Sal Suarino

Trader Sal Suarino works on the floor of the New York Stock Exchange last week. Richard Drew/Associated Press, file

NEW YORK — A meandering day of trading left U.S. stock indexes close to their record highs on Wednesday, as strong gains for health care companies jousted with sharp drops in energy stocks.

The market took a decisive turn lower in the middle of the day after a report from Reuters said the United States and China may delay signing “phase one” of their trade deal until December, but the drop didn’t last long. After sinking 0.3 percent, the S&P 500 erased its loss within about two hours.

By the end of the day, the index was up 2.16 points, or 0.1 percent, at 3,076.78. It’s within two points of its record.

The Dow Jones Industrial Average dipped 0.07 points, less than 0.1 percent, to 27,492.56, and the Nasdaq composite fell 24.05, or 0.3 percent, to 8,410.63.

The U.S.-China trade war has been a top concern for investors since early 2018, and momentum has recently been tilting toward at least a partial agreement. That, combined with encouraging reports on the economy and corporate profits, have recently propelled U.S. indexes past their prior peaks from July to all-time highs.

While acknowledging that trade talks could easily falter again, Jeff Mills, chief investment officer at Bryn Mawr Trust, said both sides have an incentive to come to a deal. China’s economic growth has slowed under the weight of increased U.S. tariffs.

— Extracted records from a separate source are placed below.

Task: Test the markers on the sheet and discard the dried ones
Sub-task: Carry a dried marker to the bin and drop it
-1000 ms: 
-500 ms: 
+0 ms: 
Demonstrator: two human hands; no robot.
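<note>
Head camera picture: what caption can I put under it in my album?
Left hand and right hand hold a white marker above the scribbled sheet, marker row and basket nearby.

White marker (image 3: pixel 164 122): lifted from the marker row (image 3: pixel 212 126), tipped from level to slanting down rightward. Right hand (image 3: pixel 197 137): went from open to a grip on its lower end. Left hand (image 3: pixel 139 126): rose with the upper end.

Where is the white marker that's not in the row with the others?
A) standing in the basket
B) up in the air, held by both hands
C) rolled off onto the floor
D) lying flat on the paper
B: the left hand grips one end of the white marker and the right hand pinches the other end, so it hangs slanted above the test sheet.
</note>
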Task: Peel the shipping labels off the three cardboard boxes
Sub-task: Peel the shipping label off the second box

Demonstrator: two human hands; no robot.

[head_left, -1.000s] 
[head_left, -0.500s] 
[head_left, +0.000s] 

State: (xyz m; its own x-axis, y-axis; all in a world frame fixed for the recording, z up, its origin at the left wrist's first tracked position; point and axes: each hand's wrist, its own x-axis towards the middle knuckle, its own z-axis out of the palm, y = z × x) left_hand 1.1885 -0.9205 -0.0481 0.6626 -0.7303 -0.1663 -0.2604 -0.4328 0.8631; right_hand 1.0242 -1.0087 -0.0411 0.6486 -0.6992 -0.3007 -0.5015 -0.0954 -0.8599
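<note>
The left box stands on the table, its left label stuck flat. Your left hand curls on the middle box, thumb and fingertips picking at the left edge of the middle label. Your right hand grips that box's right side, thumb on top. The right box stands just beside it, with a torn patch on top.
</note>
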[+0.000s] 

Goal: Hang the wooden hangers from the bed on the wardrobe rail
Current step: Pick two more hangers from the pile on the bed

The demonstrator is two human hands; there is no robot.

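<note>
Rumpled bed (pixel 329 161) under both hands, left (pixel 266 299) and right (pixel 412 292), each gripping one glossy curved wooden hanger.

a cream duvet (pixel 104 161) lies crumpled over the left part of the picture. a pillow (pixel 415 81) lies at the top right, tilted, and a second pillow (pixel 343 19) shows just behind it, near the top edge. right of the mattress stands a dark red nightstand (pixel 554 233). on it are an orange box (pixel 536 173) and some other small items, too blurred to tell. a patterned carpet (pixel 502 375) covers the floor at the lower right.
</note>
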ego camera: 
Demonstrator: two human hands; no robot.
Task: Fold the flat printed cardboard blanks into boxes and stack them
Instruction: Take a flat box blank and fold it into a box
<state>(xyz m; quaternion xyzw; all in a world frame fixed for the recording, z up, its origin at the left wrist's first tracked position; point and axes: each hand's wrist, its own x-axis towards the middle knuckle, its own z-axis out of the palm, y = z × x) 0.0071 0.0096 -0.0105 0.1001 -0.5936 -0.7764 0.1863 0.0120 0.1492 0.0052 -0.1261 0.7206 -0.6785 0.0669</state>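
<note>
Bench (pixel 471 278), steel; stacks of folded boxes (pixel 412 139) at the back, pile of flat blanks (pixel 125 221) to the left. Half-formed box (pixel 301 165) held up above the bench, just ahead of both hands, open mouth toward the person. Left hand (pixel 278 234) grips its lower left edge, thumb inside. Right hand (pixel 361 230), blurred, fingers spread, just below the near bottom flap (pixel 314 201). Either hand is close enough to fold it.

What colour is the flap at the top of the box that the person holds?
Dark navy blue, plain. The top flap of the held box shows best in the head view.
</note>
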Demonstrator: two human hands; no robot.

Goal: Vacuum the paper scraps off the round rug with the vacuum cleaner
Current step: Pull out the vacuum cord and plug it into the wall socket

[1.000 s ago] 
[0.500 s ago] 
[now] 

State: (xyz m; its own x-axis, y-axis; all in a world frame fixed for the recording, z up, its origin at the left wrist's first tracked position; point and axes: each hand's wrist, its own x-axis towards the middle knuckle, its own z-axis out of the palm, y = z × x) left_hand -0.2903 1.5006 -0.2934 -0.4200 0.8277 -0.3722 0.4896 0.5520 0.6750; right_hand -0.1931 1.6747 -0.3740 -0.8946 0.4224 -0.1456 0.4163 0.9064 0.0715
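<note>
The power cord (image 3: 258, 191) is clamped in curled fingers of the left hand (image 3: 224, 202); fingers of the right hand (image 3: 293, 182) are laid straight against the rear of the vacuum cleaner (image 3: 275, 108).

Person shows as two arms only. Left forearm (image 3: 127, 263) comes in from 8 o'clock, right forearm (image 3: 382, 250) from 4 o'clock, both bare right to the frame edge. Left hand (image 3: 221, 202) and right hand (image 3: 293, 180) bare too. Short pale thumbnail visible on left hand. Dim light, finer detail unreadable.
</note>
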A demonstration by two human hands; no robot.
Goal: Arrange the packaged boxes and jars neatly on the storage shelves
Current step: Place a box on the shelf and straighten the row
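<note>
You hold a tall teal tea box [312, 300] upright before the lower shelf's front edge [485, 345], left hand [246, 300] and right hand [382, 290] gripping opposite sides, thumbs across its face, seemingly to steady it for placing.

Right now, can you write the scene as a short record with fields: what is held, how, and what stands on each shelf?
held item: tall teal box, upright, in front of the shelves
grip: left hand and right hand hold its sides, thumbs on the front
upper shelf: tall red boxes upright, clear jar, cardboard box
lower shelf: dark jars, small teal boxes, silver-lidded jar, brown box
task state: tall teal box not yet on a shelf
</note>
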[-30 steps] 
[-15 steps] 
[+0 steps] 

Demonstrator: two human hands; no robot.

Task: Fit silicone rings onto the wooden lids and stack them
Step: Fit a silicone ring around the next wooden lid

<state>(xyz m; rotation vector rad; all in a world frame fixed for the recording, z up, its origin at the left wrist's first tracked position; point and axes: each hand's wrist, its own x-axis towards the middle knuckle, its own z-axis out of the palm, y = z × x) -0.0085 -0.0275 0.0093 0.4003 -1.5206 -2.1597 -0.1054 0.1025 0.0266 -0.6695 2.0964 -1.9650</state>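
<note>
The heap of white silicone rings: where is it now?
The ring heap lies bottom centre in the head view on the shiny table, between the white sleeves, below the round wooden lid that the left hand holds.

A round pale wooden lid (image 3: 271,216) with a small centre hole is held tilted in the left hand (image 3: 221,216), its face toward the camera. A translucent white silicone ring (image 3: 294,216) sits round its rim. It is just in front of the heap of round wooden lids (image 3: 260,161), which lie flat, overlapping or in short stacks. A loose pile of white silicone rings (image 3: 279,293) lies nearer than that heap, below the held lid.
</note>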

President Trump’s chances of re-election, meanwhile, likely hinge in large part on the economy, and a worsening trade war would only sour it.

Mills is optimistic the economy will show more life after the Federal Reserve cut interest rates three times this year, if trade tensions continue to ratchet lower. It would be a sharp turnaround from just a few months ago, when worries were spiking that Trump’s trade war and four interest-rate increases by the Federal Reserve in 2018 could tip the economy into a recession.

“People know this intellectually but tend not to focus on it: Changes in interest rates impact the economy with a significant lag,” Mills said. “What we’ve been seeing the last year or so is the economy absorbing the rise in interest rates that we experienced in 2018.”

Early next year, the economy should start to get a boost from the Fed’s three rate cuts since the summer, “and I would expect the market to see the recession narrative as overblown,” he said.

Until then, though, markets are still trading on every whiff of news about trade. Wednesday’s moves following the report of a possible “phase one” delay demonstrated that.

“Trade is a key issue but it’s difficult to gain an edge because no deal has been signed,” said Tom Hainlin, national investment strategist at U.S. Bank Wealth Management. “It’s proving to be challenging for investors.”

One thing more certain for investors has been the steady flow of better-than-expected profit reports from big companies. Over the last month, hundreds have told investors how much they made from July through September, and in most cases the declines were not as steep as analysts had forecast.

With about 80 percent of reports in hand, S&P 500 companies are on track to report a drop of 2.6 percent in earnings from a year earlier, according to FactSet. That’s versus initial expectations for a 4 percent decline.

Health care stocks had some of Wednesday’s most notable reports. CVS Health helped lead the way with a 5.4 percent gain after it reported a stronger profit for the latest quarter than analysts expected and raised its forecast for the year. Humana jumped 3.5 percent after it also turned in a better-than-expected earnings report.

Together, they helped drive health care stocks in the S&P 500 to a 0.6 percent gain, the largest among the 11 sectors that make up the index.

On the losing end were energy stocks, which sank 2.3 percent for the market’s worst losses after oil prices slumped.

Exxon Mobil lost 2.2 percent, and oilfield services provider Schlumberger fell 3.2 percent. Occidental Petroleum tumbled 5.5 percent.

Benchmark U.S. crude lost 88 cents to $56.35 per barrel after a report showed that the amount of oil supplies in inventories rose last week. Brent crude fell $1.22 to $61.74.

Treasury yields dipped, putting at least a temporary halt to the strong gains they’ve made in recent days. The yield on the 10-year Treasury fell to 1.82 percent from 1.86 percent late Tuesday.

Global markets mostly drifted higher. France’s CAC 40 rose 0.3 percent, Germany’s DAX returned 0.2 percent and the FTSE 100 in London added 0.1 percent. The Japanese Nikkei 225 rose 0.2 percent, the South Korean Kospi gained 0.1 percent and the Hang Seng in Hong Kong was virtually flat.

In commodities markets, wholesale gasoline fell 5 cents to $1.63 per gallon. Heating oil lost 3 cents to $1.93 per gallon. Natural gas fell 3 cents to $2.83 per 1,000 cubic feet.

Gold rose $9.40 to $1,490.20 per ounce, silver rose 4 cents to $17.56 per ounce and copper fell 3 cents to $2.66 per pound.

The dollar fell to 108.93 Japanese yen from 109.24 yen on Tuesday. The euro edged up to $1.1069 from $1.1065.